Gretchen has an MFA in Electronic Music & Recording Media (with the Donna Peterson Vocal Prize) from Mills College, as well as an intermediate koto certificate (with distinction) from the Sawai Koto Institute in Tokyo. She currently teaches music technology at University of the Pacific in Stockton, California.
The Thingamajigs Performance Group emerged from the long-term collaborations from the individual artists that now make up its ensemble members. Using unusual musical instruments, TPG combines traditional Eastern sensibilities with modern American technologies and performance practices. Creating pieces in a group collaborative process that sometimes incorporate voice and multimedia elements, this ensemble of musicians expands and contracts within each performance situation.
Since 2006 Thingamajigs have been collaborating with poet Stephen Ratcliffe to create long-scale multimedia works, each based on 1,000 of Stephen’s poems. Each work is approximately 14-hours in duration. TPG’s works and collaborations have been premiered at Headlands Center for the Arts, Mondavi Center for the Performing Arts, Oakland Museum and UC Davis. http://www.thingamajigs.org/programs/TPG.html
History and Mission Statement:
Thingamajigs is a genre-crossing arts organization that promotes, presents and performs music created with made and found materials or alternate tuning systems. Since 1997 we have presented world premiere works and performances by over 100 local, national and international artists. Known for our adventurous and genre-crossing programs, many of our artists have gained international recognition, including two MacArthur Fellows, Gerbode Foundation's Emerging Composers Awardees, and a McKnight Composer Fellow, to name a few.

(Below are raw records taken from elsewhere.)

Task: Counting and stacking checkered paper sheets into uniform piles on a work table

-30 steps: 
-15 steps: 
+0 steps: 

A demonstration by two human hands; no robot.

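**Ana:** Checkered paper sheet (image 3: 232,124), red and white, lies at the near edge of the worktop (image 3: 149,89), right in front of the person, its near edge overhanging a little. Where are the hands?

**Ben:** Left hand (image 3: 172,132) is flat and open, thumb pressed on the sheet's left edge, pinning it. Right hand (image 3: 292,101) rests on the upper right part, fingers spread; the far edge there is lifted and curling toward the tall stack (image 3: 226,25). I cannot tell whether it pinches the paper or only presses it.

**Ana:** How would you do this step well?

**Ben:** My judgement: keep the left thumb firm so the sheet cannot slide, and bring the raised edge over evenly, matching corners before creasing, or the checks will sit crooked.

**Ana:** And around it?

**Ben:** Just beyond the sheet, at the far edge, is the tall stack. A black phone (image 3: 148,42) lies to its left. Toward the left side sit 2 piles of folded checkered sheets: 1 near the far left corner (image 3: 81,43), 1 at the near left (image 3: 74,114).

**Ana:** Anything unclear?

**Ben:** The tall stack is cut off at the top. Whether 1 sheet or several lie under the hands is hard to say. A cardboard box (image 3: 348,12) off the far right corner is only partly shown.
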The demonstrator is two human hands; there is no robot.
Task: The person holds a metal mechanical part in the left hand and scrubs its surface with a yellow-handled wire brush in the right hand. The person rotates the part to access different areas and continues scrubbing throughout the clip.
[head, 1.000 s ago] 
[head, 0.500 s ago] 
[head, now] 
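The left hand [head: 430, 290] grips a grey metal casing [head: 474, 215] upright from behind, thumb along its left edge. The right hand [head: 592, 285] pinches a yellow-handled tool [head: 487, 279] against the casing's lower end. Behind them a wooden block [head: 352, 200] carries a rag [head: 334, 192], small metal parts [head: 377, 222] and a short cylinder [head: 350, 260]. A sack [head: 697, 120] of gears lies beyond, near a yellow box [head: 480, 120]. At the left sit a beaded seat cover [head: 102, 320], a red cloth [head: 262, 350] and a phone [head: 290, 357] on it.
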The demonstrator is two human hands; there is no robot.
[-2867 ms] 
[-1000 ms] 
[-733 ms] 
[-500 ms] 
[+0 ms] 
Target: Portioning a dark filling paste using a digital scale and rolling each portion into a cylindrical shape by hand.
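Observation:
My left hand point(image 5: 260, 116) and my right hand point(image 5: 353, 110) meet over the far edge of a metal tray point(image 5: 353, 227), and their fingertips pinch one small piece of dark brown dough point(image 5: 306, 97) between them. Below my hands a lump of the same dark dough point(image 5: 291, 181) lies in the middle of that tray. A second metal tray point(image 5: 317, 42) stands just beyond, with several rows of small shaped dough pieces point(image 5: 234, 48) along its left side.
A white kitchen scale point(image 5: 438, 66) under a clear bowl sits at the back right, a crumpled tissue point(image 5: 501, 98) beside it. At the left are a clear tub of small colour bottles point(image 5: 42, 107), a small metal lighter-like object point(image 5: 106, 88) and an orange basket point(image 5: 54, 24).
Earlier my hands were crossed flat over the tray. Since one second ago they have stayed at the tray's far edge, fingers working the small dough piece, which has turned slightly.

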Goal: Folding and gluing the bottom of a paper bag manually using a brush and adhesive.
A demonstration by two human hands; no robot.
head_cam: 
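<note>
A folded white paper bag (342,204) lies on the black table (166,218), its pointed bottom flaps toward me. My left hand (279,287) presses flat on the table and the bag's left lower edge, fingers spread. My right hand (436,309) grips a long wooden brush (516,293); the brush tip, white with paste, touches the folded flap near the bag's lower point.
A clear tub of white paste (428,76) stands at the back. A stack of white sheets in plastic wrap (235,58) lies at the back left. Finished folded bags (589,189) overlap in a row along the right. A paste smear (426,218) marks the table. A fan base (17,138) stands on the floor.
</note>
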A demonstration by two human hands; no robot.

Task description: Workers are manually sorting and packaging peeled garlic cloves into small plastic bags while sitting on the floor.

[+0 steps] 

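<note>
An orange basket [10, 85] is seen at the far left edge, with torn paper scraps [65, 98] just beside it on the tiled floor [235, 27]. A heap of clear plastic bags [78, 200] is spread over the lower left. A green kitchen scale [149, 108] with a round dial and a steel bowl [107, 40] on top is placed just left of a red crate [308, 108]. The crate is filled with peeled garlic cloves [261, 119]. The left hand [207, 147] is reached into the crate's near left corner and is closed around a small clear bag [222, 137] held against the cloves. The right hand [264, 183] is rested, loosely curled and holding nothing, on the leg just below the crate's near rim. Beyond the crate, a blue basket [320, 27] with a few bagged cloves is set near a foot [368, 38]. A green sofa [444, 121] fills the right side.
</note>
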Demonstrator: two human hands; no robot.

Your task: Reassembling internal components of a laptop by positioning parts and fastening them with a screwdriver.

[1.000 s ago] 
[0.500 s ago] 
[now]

Thingamajigs began in 1997 at Mills College. Originally conceived as a forum for composers/performers who develop new and unique ways of producing sound, it soon broke out of the college environment and into a large public offering. As of 2004 a permanent board of was created, by which many events in addition to the Annual Music for People & Thingamajigs Festival are produced. In addition to our annual festival Thingamajigs offers a variety of arts, educational, and cross-cultural events such as The Pacific Exchange Series, Thingama-kids!, and various artist exchange programs.
Our mission is to develop and nurture the exploration of alternate materials and methods of creating sound, as well as promote collaborative efforts within other artistic disciplines not generally associated with festivals of music. With open workshops and performances, we welcome audiences/participants of all ages and backgrounds to join in a wonderful tradition started here in the Bay Area by such composers as Henry Cowell, Harry Partch, Lou Harrison, and John Cage.